## [PROBLEM DESCRIPTION]
Lines in the entries below where the word "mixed" shows up should each be copied.

## [DATA FOR THE TASK]
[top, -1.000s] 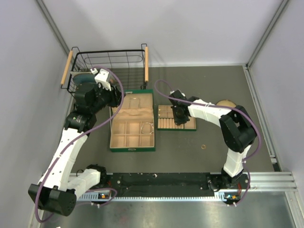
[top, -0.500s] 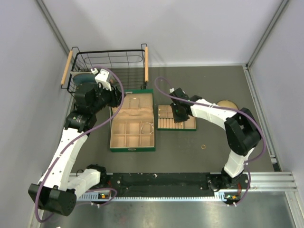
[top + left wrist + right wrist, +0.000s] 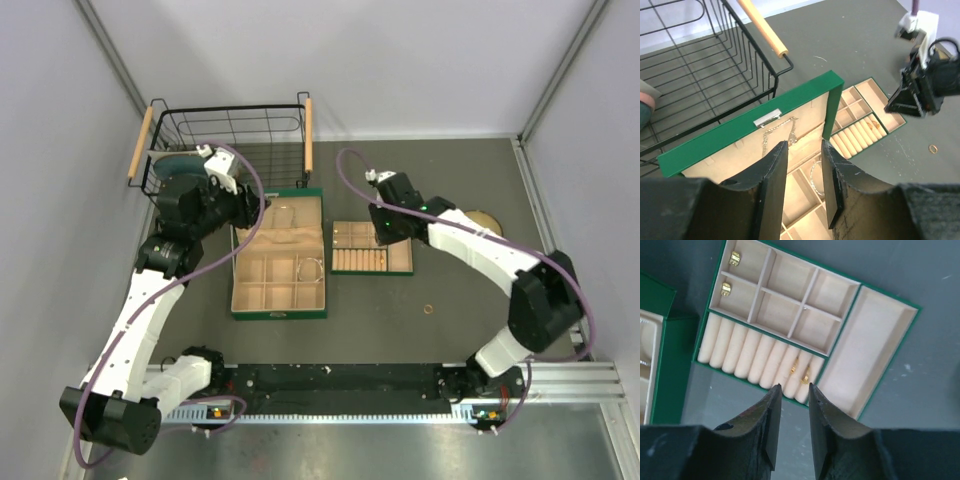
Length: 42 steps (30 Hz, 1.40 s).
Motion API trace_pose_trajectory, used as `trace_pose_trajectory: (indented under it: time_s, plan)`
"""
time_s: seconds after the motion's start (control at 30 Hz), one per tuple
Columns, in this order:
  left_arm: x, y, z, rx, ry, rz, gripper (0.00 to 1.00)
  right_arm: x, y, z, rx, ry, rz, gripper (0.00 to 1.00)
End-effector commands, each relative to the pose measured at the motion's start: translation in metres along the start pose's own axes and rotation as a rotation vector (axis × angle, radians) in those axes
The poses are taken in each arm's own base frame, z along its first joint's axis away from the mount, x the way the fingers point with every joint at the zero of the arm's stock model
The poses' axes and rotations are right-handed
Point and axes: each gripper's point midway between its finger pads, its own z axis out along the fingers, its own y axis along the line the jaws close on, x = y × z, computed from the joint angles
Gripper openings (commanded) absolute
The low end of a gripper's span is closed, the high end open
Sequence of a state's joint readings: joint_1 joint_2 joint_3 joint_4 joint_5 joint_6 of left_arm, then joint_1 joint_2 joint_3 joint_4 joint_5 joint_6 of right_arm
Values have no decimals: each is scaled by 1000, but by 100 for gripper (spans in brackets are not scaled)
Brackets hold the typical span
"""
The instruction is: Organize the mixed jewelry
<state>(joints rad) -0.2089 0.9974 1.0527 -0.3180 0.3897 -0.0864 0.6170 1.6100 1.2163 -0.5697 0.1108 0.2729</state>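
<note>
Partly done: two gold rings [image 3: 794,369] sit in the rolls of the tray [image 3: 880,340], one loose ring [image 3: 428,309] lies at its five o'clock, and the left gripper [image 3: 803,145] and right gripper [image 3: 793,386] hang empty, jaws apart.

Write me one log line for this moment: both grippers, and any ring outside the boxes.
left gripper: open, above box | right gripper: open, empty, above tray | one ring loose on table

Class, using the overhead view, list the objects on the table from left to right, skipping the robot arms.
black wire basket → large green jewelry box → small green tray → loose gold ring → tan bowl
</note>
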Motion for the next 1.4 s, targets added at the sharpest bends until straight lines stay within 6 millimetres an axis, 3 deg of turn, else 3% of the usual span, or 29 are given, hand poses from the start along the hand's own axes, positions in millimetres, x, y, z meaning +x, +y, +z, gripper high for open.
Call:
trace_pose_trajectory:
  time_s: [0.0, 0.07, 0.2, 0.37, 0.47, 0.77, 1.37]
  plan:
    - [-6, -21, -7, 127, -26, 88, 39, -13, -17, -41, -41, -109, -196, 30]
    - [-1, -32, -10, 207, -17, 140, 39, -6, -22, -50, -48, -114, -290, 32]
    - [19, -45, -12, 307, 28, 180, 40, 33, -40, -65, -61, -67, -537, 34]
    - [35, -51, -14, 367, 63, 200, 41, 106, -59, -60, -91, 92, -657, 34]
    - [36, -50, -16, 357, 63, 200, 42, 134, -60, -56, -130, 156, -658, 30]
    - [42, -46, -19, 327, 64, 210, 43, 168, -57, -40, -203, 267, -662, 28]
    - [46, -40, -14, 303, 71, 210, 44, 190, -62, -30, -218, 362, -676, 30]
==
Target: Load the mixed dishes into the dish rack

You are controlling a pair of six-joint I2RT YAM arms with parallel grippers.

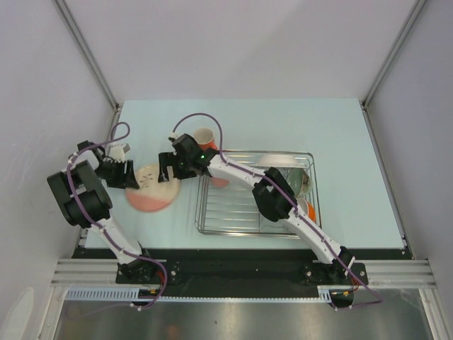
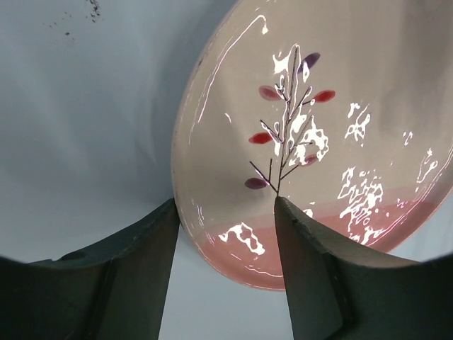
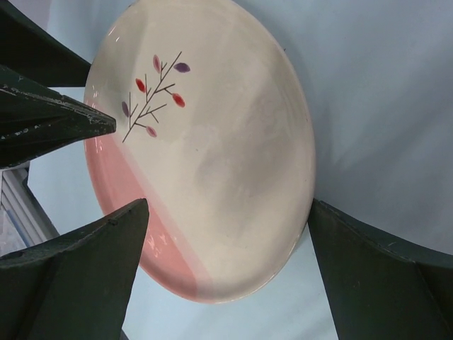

## [ANSWER TO THE EXERCISE]
The instruction is: Organize the mixed jewelry
Target: Load the mixed dishes into the dish rack

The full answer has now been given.